Work request: Give back exactly the lines of the material below, starting with the line with "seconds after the" and going on through the line with "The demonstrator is".

Supplied data:
########

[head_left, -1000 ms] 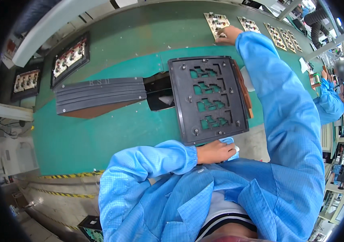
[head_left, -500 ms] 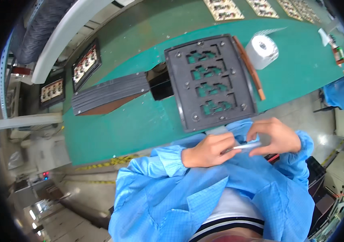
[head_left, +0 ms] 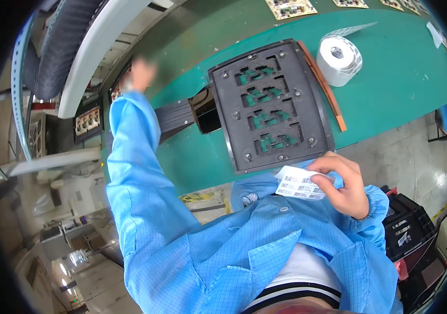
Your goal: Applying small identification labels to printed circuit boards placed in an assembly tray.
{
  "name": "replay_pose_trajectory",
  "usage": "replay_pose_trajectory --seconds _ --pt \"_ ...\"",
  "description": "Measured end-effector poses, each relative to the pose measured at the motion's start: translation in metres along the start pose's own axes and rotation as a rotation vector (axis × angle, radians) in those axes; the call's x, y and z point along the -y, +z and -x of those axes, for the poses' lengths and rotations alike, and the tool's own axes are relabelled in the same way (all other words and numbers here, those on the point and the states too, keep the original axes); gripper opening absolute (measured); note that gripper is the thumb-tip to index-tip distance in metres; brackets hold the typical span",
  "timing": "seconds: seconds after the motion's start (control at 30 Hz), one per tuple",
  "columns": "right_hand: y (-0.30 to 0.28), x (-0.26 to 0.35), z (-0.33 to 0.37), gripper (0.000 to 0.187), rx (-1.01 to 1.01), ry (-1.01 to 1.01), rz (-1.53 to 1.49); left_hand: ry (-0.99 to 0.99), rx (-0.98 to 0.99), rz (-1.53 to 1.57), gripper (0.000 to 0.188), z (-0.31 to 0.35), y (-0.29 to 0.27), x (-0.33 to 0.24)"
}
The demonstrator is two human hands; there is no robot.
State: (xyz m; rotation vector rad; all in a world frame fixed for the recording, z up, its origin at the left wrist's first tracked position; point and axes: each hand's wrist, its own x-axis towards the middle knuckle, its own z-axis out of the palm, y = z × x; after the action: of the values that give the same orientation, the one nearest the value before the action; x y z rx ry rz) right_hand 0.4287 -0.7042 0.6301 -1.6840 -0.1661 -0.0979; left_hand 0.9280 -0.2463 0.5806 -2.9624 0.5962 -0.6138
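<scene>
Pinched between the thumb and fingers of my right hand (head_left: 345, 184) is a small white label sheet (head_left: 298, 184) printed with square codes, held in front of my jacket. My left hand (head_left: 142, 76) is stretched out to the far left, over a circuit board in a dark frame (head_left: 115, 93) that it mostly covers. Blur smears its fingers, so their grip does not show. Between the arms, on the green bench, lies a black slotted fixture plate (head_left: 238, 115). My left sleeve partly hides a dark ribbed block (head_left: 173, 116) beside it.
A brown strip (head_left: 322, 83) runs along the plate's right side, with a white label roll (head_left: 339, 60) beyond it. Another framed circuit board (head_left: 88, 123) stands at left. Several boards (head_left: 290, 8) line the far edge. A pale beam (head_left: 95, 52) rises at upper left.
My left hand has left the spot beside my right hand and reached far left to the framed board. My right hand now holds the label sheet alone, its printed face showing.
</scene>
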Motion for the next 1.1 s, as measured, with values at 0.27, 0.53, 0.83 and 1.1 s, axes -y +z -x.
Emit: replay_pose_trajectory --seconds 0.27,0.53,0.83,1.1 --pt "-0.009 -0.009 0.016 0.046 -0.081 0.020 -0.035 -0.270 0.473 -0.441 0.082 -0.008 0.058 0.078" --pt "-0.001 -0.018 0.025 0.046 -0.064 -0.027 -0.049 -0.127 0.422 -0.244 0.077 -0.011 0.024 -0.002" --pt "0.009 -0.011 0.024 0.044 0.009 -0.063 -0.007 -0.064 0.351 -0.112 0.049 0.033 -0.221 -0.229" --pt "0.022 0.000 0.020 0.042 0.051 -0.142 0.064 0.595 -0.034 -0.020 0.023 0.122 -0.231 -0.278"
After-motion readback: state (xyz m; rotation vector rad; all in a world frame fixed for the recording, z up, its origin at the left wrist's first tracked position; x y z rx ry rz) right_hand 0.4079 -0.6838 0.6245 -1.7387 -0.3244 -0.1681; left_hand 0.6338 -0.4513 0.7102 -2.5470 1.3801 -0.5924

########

Answer:
  "timing": "seconds: seconds after the motion's start (control at 30 Hz), one per tuple",
  "columns": "right_hand: y (-0.30 to 0.28), x (-0.26 to 0.35), z (-0.33 to 0.37), gripper (0.000 to 0.187), rx (-1.01 to 1.01), ry (-1.01 to 1.01), rz (-1.53 to 1.49); left_hand: ry (-0.99 to 0.99), rx (-0.98 to 0.99), rz (-1.53 to 1.57), gripper (0.000 to 0.188), z (-0.31 to 0.35), y (-0.29 to 0.27), x (-0.33 to 0.24)"
}
The demonstrator is two human hands; there is no robot.

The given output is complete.